It’s nice to read a feel-good story like the one about an Arkansas man who found a massive 9-carat diamond in a public state park in Arkansas. Thirty-three year old Kevin Kinard found the 9.07 carat whopper in the Crater of Diamonds State Park on Labor Day. It is the second-largest ever found at the park, the biggest being a 16.37-carat stone found in 1975, which was also the biggest diamond ever uncovered in the U.S. Mr. Kinard gets to hang on to his big find, since visitors who find diamonds or other minerals at the site are allowed to keep them. The stone has not yet been appraised, but whatever the massive diamond turns out to be worth, does Mr. Kinard really have to worry about looking over his shoulder for the IRS? Yes, that’s the not so feel-good part of he story. According to the IRS, money or valuables you find are taxed, even if you just happen upon something by pure luck, and even if you don’t sell it to turn it into cash.

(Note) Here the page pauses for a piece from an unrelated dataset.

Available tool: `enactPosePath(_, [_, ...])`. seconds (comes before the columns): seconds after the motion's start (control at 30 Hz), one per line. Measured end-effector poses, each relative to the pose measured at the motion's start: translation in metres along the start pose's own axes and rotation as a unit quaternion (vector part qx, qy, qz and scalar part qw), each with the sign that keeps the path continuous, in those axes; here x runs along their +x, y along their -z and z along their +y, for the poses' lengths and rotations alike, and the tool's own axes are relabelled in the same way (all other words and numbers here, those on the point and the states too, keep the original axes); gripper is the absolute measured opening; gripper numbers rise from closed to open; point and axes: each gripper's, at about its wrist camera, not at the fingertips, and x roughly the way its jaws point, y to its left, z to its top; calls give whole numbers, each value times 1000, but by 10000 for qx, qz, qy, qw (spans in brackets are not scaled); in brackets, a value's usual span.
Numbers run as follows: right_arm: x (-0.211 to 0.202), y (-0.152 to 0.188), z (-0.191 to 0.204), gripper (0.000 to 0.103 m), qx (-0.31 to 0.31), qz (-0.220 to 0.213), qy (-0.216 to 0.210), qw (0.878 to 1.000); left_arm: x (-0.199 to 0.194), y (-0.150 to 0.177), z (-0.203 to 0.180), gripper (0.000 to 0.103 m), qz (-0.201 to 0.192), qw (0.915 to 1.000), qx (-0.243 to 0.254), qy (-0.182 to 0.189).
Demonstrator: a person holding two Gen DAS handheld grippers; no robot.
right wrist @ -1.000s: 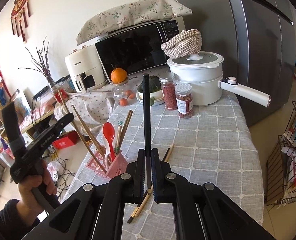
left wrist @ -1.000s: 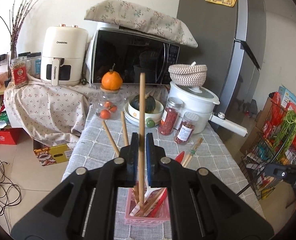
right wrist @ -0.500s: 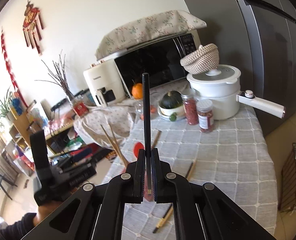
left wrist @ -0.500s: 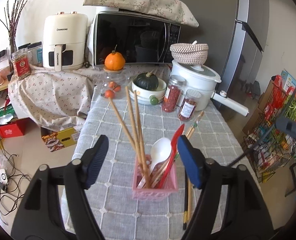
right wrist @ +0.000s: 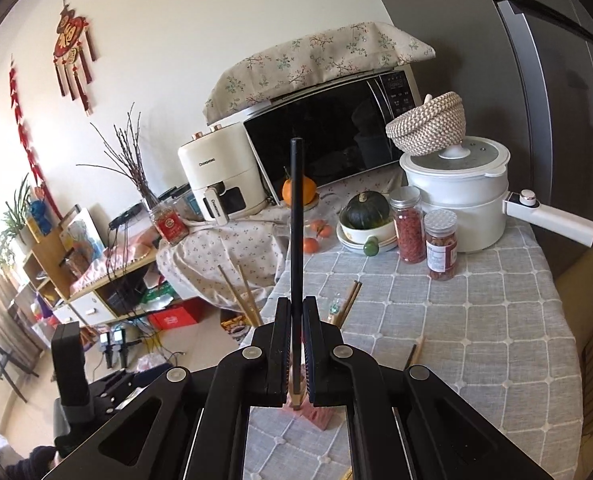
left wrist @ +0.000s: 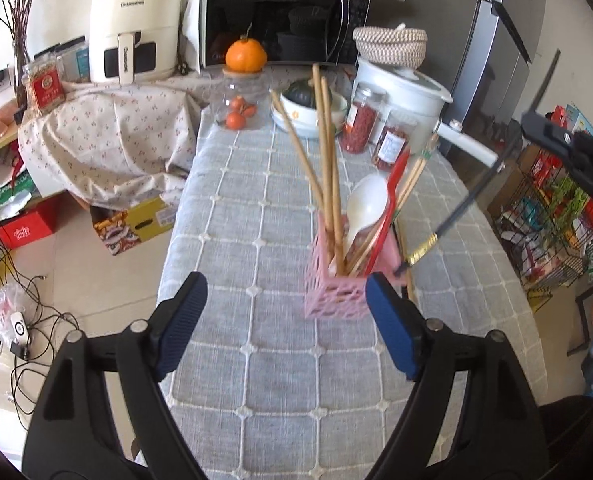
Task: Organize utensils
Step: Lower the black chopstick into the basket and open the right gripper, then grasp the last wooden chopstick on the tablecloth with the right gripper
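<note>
The likeliest slip from here, as I judge it, is the black chopstick (right wrist: 296, 216) missing the pink holder (left wrist: 338, 292): the right tongs (right wrist: 295, 354) are clamped narrow on it near its lower end, so most of its length stands free above the jaws and a small tilt of the wrist would swing the tip wide, either past the rim or into the utensils already crowded inside. A knock there could tip the light, openwork holder, which stands unsupported on the tabletop (left wrist: 256, 216) with tall wooden chopsticks (left wrist: 324, 152), a white spoon (left wrist: 366, 204) and a red spoon (left wrist: 394, 196) leaning out of it and raising its balance. The left tongs (left wrist: 284, 320) offer no steadying at present; their jaws are opening, wide apart, with nothing between the pads, and the holder sits just ahead of them, closer to the right-hand pad than to the left. In the left wrist view the black chopstick slants down from the right, its gold-banded end just beside the holder's right rim, so the entry looks close but not yet made. In the right wrist view only a corner of the holder shows beneath the closed jaws. Loose chopsticks (right wrist: 414, 354) still lie on the tabletop toward its right side, well apart from both tongs, and could roll if the cloth is dragged.
</note>
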Motion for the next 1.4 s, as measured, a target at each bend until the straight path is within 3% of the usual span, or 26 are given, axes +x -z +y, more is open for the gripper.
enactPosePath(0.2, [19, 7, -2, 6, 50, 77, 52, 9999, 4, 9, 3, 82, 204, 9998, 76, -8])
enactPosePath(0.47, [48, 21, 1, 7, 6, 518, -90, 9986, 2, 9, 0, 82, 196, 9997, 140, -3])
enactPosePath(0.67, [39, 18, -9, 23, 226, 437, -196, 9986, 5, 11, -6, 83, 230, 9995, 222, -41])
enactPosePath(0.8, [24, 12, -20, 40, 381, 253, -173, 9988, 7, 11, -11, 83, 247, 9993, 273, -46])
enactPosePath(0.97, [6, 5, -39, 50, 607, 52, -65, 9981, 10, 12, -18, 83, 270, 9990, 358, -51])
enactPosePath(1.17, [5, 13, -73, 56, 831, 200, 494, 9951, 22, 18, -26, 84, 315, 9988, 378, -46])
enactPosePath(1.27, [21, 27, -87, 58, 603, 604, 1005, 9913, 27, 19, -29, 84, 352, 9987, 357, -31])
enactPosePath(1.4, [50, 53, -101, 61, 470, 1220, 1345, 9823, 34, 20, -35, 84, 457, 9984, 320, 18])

In fact, when it comes right down to it, just about everything is fair game for the IRS. So whether it is diamonds you find, gold bars or nuggets you discover, or just about anything else, it’s taxable according to Cesarini v. United States. That was a tax case involving a man who bought a used piano for $15, and found $5,000 in cash inside. When the IRS said it was taxable income. Mr. Cesarini went to court to push back on Uncle Sam’s cash grab, but the IRS won at at trial and again on appeal. The IRS calls finds like this “treasure trove” and says you have to value it and declare it as income. So some people even have to sell their discovery to be able to pay the tax.
About the only way a recovery is tax-free is if you recover your own property, something like art stolen by the Nazis and later recovered. If you can prove it’s yours and you are just getting it back, it should not be taxed. But even then, under the “tax benefit rule,” if you claimed a tax deduction for theft or loss of the property, you must include the value of the recovered property in your income when you get it back. And if the property has gone up in value in the interim, you get stuck with tax on the increased value.
You might think that giving your find to charity would fix the tax problem neatly, but the IRS has an answer there too. In fact, giving to charity can make the tax problem worse, as sometimes happens with prize money. You can decline a prize and avoid all taxes. But if you accept it and then donate it to charity, you can’t. Even if you immediately give it to charity, you can only claim charitable contributions on your taxes up to 50% of your “contribution base”—generally your adjusted gross income.
The limit is even lower (30%) for gifts to certain private non-operating foundations, veterans organizations, fraternal societies and nonprofit cemeteries. You can carry over excess charitable contribution deductions from one year to the next, and you have five years to use it up. In the meantime, though, you are paying tax on money you’ve given away. It’s another example of our complex tax laws, and the many tax traps you might encounter.